Despite 234 years of progress toward the American ideal of equality for all, we still have to battle unfairness. How happy, then, to learn that a handful of our leaders in Washington took bold and forceful action last week to lift another group of downtrodden Americans from the pits of injustice, helping them gain more political and governmental power. I refer, of course, to corporations.

Say what? Corporations should get more power over our elected officials? "Free the corporate money," cried the movement's leaders, demanding that America sever the few legal restraints that remain on corporate efforts to buy our elections. "Si, se puede," chanted these assertive champions of corporate supremacy -- "Yes, we can!" So, they did. "They" being the five doctrinaire corporatists who now form the majority on the U.S. Supreme Court. Let's remember their names: Sam Alito, Anthony Kennedy, John Roberts, Antonin Scalia and Clarence Thomas. These five men, on their own whim, have executed a black-robed coup against the American people's democratic authority.

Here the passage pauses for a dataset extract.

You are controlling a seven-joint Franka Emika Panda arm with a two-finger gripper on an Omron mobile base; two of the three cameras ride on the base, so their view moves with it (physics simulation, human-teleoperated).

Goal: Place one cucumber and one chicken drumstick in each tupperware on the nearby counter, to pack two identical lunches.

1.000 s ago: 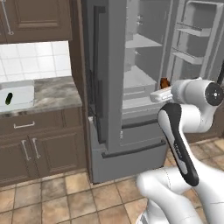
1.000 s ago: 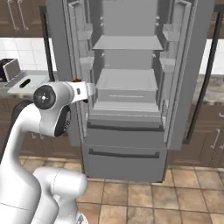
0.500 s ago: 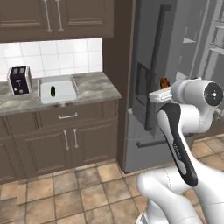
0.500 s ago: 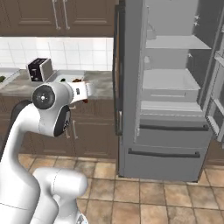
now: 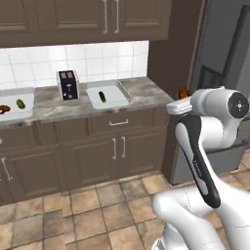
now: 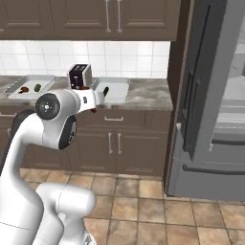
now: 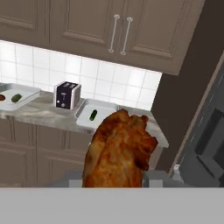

They took an obscure case involving a minor violation of election funding law and turned it into a constitutional upheaval. Rushing their handpicked case through the system, they issued a 5-4 decision on Jan. 21 that overturns a century of settled American law and more than two centuries of deep agreement in our Land of the Free that the narrow interests of corporations must be subjugated to the public interest.

Indeed, the founders of our Republic saw corporate power as an inherently selfish and perpetual danger to democracy, and most leaders of that day believed that corporate entities should have no role whatsoever in politics. Thomas Jefferson bluntly declared in 1816 that the country must "crush in its birth the aristocracy of our moneyed corporations." The Alito-Kennedy-Roberts-Scalia-Thomas cabal, however, has unceremoniously dumped the wisdom of the founders, along with volumes of American judicial precedent, to assert that poor little corporations today are victims of political "censorship" by Congress, states and cities that have outlawed the use of corporate funds in elections. Such restrictions, ruled the five usurpers, violate the "free speech rights" of corporations, putting corporate interests at a disadvantage with other political interests.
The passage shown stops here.